A lack of integration made the prior authorization process massively inefficient and manual for organizations in this study. Collaborators partnered with their vendor, Rhyme, to connect the payer and provider workflows and share prior authorization data in real time.

Case Study 6: Using API Technology to Automate Managed Care Referral Authorizations

The process of authorizing managed care referrals could be a time-consuming process for providers, health plans, and patients. To help, these stakeholders partnered to combine API technology with robotic process automation to automate the referral process and give transparency on referral status.

Case Study 8: Streamlining Prior Authorization though Comprehensive, Real-Time Data Exchange

Prior authorizations frequently cause friction between payers and providers because of the back-and-forth involved in these requests. enGen worked with both the payer and provider organizations in this study to create a solution for utilization, case, and disease management for better data transparency.

Case Study 10: Reducing Administrative Burden & Improving Patient Outcomes through Bundled Prior Authorization Approvals

OrthoTennessee patients who had received knee surgery experienced a delay in care because of a lengthy prior authorization process. Working with Cohere and Payer Organization 10, this provider partner bundled prior authorizations into one transaction.

Case Study 14: Easing Administrative & Operational Burdens through Electronic Prior Authorization

The stakeholders here were experiencing a large payer/provider administrative burden and delayed patient care due to the complexity of prior authorizations. Via Epic Payer Platform, they created an electronic prior authorization process to automate prior authorization requests.

Case Study 15: Reducing Administrative Burden & Time to Care by Automating Prior Authorization

Gaining prior authorization for inpatient stays was a time-consuming process for the provider in this study. But on the payer side, they were frequently dealing with incomplete submissions. Working with Rhyme, they streamlined the prior authorization process using automatic data sharing.  

Case Study 16: Using FHIR Standards to Streamline Prior Authorization Management & Improve Patient Care

As has been noted, the manual nature of prior authorizations invariably creates an administrative burden for both payers and providers. This partnership automated the process using Availity to connect payer and provider solutions and allowed a more seamless data exchange.

Case Study 18: Automating Prior Authorizations through Networked FHIR Connections

The complexities of data sharing often create high costs and a lot of administrative work for organizations. UC Davis Health and Regence partnered with eHealth Exchange to initiate easier, faster data sharing with FHIR technology.

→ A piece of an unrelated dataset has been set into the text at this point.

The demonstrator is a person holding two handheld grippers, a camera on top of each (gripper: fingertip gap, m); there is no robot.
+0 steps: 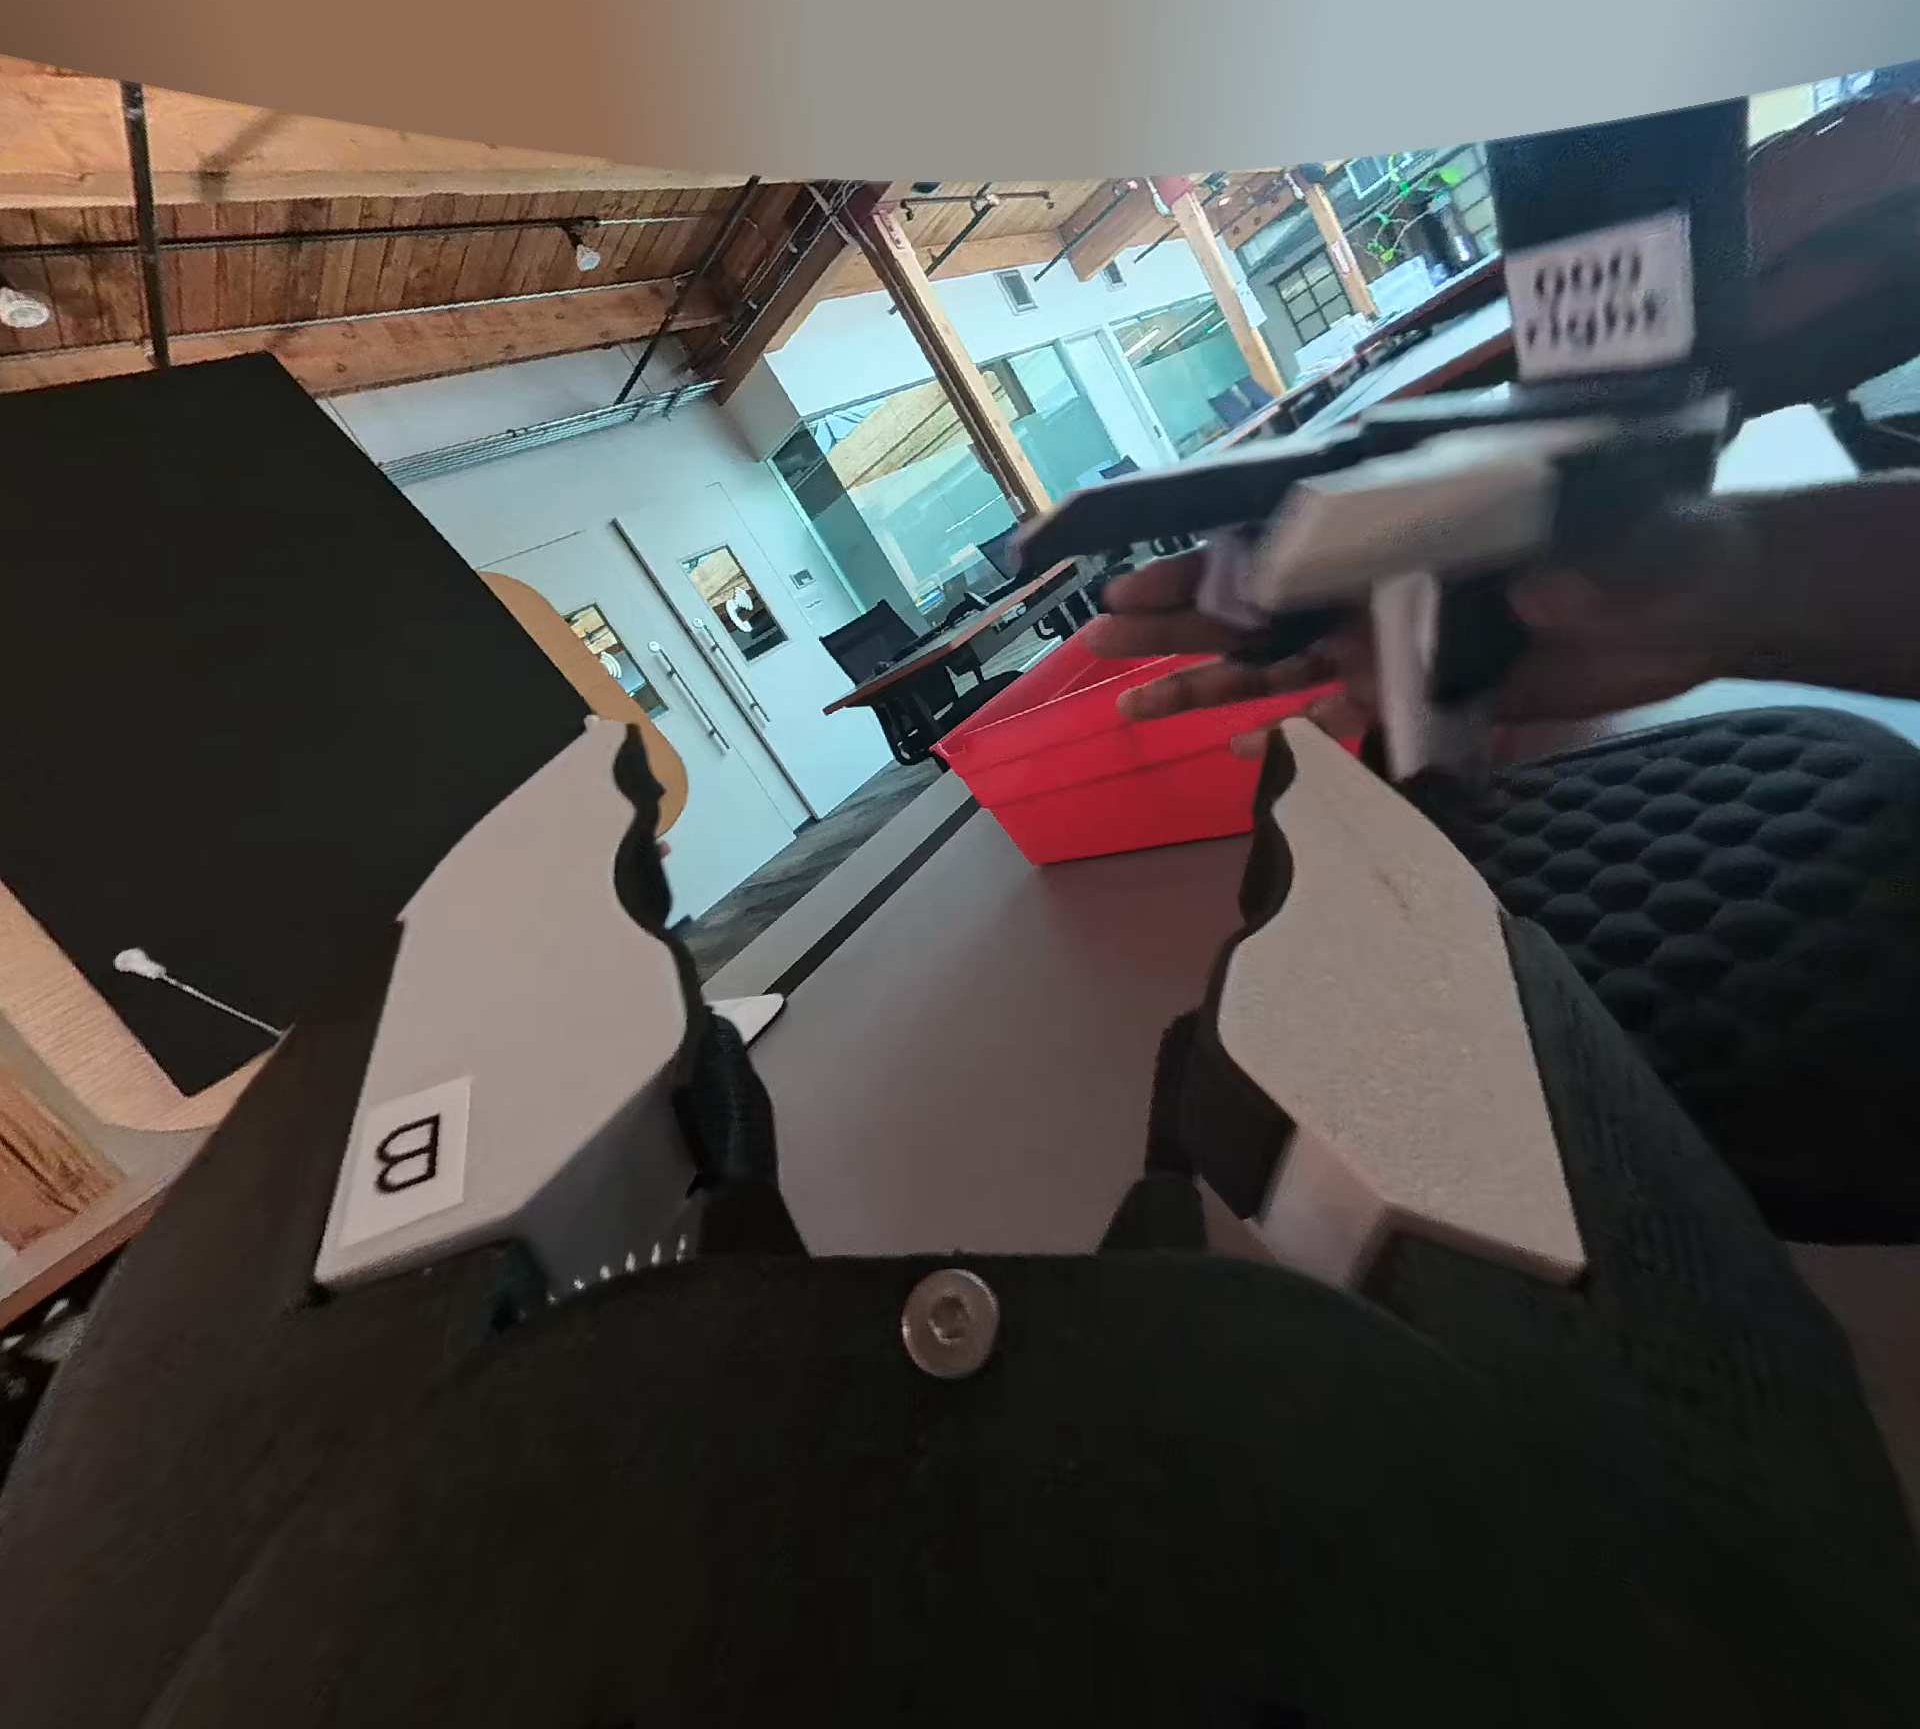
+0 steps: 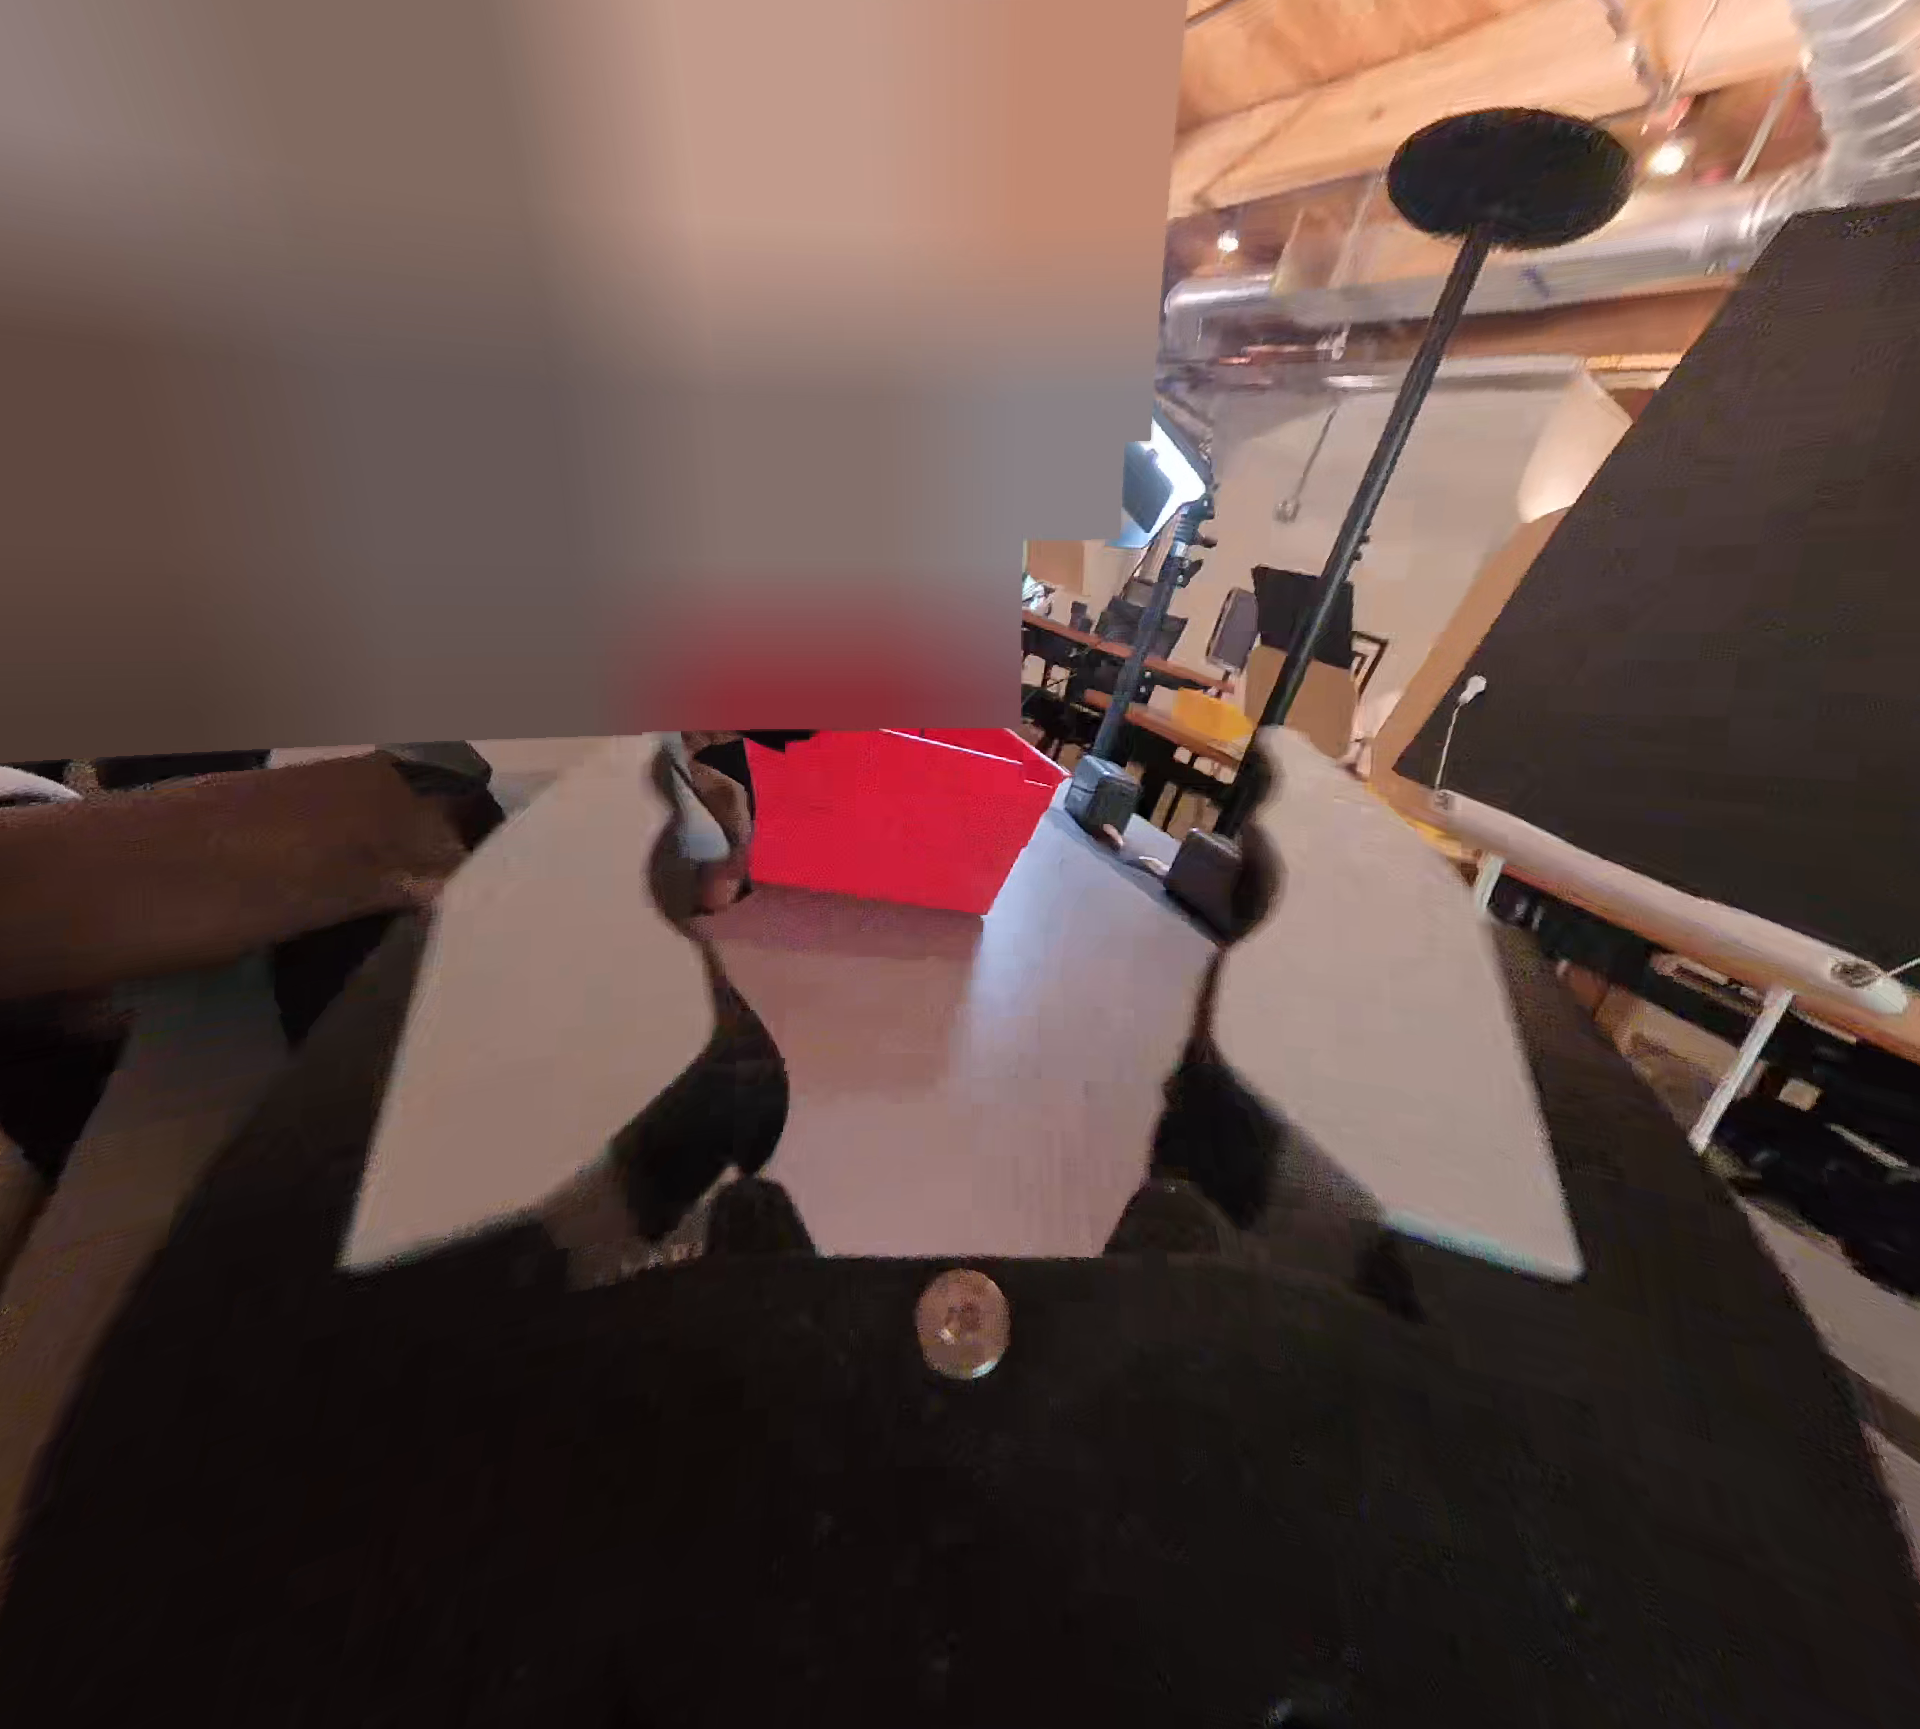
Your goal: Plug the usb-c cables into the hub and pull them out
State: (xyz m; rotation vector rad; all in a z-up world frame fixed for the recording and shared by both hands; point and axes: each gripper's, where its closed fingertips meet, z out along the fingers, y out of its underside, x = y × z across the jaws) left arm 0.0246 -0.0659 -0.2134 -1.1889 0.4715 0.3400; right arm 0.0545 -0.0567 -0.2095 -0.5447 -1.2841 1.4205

Payment Integrity Challenges

Case Study 9: Reducing Administrative Burden by Resolving Overpayment Claims via a Third-Party Partner

A high volume of communication about potential overpayment claims caused struggles for the payer and provider organizations involved in this study. To resolve the problem, they worked with TREND Health Partners to review any potential overpayments and facilitate communication between the two organizations.

Release of Information Challenges

Case Study 17: Streamlining Release of Information through Automated Requests

Release of information requests required a lot of manual effort and created more administrative burden for all stakeholders. To help, they worked with Epic to bundle and then automate requests for clinical data.

Remote Patient Monitoring & Care Management Challenges

Case Study 19: Expanding Care Management for Rising-Risk Populations through Deviceless RPM

Typically, payer and provider organizations have tools and data to identify and provide care for high-risk patient populations. Cases where patients have rising risk, however, are harder to identify and provide care for. To better monitor rising-risk patients, stakeholders in this study used Lightbeam Health Solutions’ deviceless remote patient monitoring system.